╭─ THE DATA

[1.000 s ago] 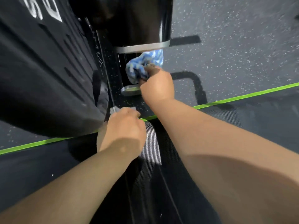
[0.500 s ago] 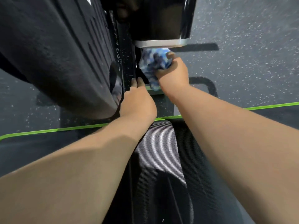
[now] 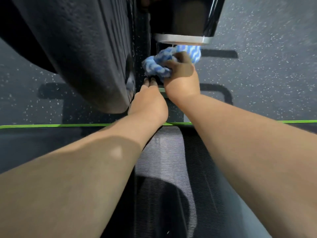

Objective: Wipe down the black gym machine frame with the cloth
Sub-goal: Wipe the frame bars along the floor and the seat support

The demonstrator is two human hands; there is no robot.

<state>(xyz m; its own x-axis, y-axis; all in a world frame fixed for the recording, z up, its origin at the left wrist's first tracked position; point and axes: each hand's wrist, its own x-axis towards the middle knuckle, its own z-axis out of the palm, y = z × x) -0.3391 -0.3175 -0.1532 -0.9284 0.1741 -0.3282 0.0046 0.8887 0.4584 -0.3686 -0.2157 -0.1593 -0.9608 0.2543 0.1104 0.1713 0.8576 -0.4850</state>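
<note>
Cloth [image 3: 159, 66] is bunched in right hand [image 3: 181, 78] and pressed to frame [image 3: 142, 40], just beyond left hand [image 3: 149, 102].
Right hand is clamped round the cloth; left hand is laid flat, fingers straight, against the frame. Cloth is judged soft, light, compressible; best gripped as a wad. Frame is judged rigid. No writing can be read.

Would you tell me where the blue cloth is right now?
In the head view, upper centre: the cloth is bunched in the right hand, just below the silver band and above the left hand.
</note>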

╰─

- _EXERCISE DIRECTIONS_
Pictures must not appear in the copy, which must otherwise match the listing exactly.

- _SOLUTION TO THIS PROBLEM_
[1.000 s ago] 
[0.500 s ago] 
[now] 

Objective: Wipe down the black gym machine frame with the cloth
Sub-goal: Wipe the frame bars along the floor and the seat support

The demonstrator is two human hands; there is no robot.

<state>(xyz m; its own x-axis, y-axis; all in a world frame fixed for the recording, z up, its origin at the left wrist's first tracked position; point and axes: each hand's wrist, its own x-axis towards the middle knuckle, its own z-axis out of the palm, y = z × x) -0.3391 -0.3175 -0.1532 -0.9284 0.1741 -0.3282 0.0046 0.8887 0.4584 -0.3686 -0.2157 -0.1593 -0.9608 0.2543 0.1104 0.1713 0.8576 -0.4850</state>
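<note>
Cloth [image 3: 159, 66] is bunched in right hand [image 3: 181, 78] and pressed to frame [image 3: 142, 40], just beyond left hand [image 3: 149, 102].
Right hand is clamped round the cloth; left hand is laid flat, fingers straight, against the frame. Cloth is judged soft, light, compressible; best gripped as a wad. Frame is judged rigid. No writing can be read.

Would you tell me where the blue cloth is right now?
In the head view, upper centre: the cloth is bunched in the right hand, just below the silver band and above the left hand.
</note>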

No more output is required for this exercise.